Extracted records

== Segment start ==

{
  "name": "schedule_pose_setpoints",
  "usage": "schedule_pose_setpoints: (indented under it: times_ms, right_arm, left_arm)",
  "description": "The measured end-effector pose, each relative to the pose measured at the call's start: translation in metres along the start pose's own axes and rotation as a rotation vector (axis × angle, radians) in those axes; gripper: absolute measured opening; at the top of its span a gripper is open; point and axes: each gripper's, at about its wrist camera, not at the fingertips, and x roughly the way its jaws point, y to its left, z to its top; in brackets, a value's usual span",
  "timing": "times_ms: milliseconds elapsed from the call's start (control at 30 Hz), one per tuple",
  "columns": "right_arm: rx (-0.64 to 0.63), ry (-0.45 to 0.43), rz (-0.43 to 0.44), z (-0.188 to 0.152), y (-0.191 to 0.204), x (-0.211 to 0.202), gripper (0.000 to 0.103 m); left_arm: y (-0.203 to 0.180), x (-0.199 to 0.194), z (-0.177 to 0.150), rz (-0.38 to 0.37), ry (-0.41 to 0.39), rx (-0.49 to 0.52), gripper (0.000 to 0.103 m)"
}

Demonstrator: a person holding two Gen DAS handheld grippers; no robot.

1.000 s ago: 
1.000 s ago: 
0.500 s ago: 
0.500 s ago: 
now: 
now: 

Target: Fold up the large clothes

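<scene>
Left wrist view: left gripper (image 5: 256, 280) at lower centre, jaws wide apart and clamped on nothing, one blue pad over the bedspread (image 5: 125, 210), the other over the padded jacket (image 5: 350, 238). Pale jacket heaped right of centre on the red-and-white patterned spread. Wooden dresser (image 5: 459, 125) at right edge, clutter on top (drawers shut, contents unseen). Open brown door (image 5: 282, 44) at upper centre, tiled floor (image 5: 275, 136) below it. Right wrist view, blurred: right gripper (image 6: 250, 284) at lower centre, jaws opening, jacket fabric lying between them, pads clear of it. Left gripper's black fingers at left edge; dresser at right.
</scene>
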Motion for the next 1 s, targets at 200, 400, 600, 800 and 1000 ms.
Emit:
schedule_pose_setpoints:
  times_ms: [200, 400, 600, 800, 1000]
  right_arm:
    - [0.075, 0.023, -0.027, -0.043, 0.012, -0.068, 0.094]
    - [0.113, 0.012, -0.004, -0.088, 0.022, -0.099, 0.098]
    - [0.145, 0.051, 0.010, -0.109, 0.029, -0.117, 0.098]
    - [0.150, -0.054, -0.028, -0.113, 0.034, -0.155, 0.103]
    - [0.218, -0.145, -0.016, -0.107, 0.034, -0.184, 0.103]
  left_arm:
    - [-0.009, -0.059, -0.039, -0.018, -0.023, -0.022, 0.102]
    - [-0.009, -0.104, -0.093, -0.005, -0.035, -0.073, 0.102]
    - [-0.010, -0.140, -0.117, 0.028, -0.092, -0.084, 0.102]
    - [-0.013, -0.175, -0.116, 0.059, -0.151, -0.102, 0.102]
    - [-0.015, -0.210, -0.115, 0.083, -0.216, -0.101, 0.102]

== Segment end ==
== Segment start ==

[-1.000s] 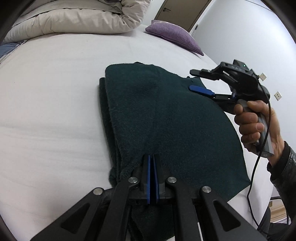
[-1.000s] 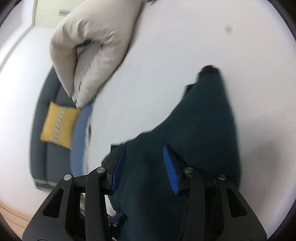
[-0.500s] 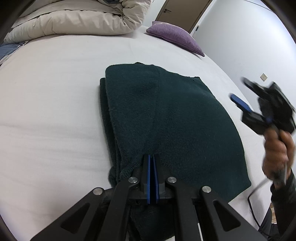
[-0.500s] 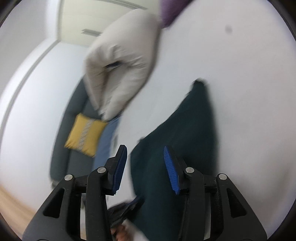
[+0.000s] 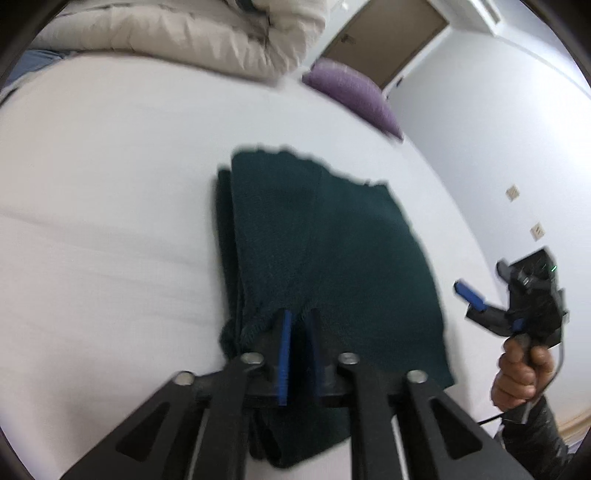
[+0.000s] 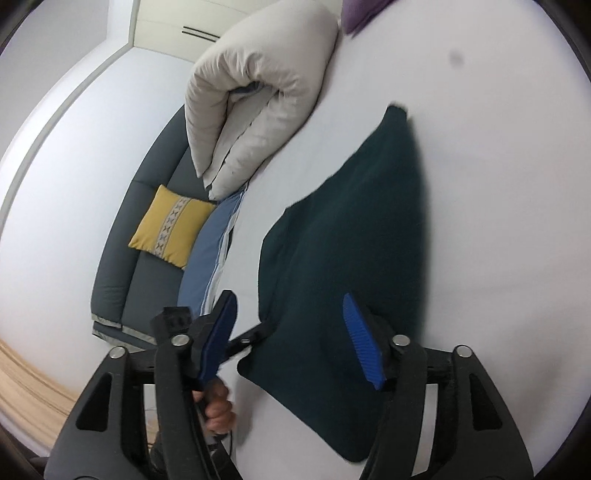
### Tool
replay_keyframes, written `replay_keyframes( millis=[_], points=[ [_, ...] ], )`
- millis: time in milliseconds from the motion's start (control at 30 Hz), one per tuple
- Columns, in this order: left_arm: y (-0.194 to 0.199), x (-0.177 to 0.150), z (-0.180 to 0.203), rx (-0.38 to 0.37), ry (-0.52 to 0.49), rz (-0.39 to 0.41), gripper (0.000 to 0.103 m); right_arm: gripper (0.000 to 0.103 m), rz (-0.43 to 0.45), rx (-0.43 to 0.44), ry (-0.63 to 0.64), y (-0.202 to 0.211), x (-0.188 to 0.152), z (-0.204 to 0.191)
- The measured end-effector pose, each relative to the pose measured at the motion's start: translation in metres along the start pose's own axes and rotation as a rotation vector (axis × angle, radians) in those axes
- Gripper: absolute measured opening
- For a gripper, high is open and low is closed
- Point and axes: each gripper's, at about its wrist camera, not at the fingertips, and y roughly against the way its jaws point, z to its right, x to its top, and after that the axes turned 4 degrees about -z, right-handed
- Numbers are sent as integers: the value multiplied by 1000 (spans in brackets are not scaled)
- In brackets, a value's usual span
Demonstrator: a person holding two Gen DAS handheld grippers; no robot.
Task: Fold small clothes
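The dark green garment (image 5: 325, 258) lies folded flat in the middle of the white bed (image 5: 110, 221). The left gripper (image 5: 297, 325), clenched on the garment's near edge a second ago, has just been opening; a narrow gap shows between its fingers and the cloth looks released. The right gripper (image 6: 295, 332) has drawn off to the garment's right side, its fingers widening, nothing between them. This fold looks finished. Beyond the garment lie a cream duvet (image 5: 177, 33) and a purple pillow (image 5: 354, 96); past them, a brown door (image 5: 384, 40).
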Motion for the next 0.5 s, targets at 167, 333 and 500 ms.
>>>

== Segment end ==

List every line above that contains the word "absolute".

  "description": "The measured end-effector pose, each relative to the pose measured at the call's start: translation in metres along the start pose's own axes and rotation as a rotation vector (axis × angle, radians) in those axes; gripper: absolute measured opening; at the top of its span a gripper is open; point and axes: each gripper's, at about its wrist camera, not at the fingertips, and x roughly the way its jaws point, y to its left, z to its top; in brackets, a value's usual span",
- Gripper: absolute measured opening

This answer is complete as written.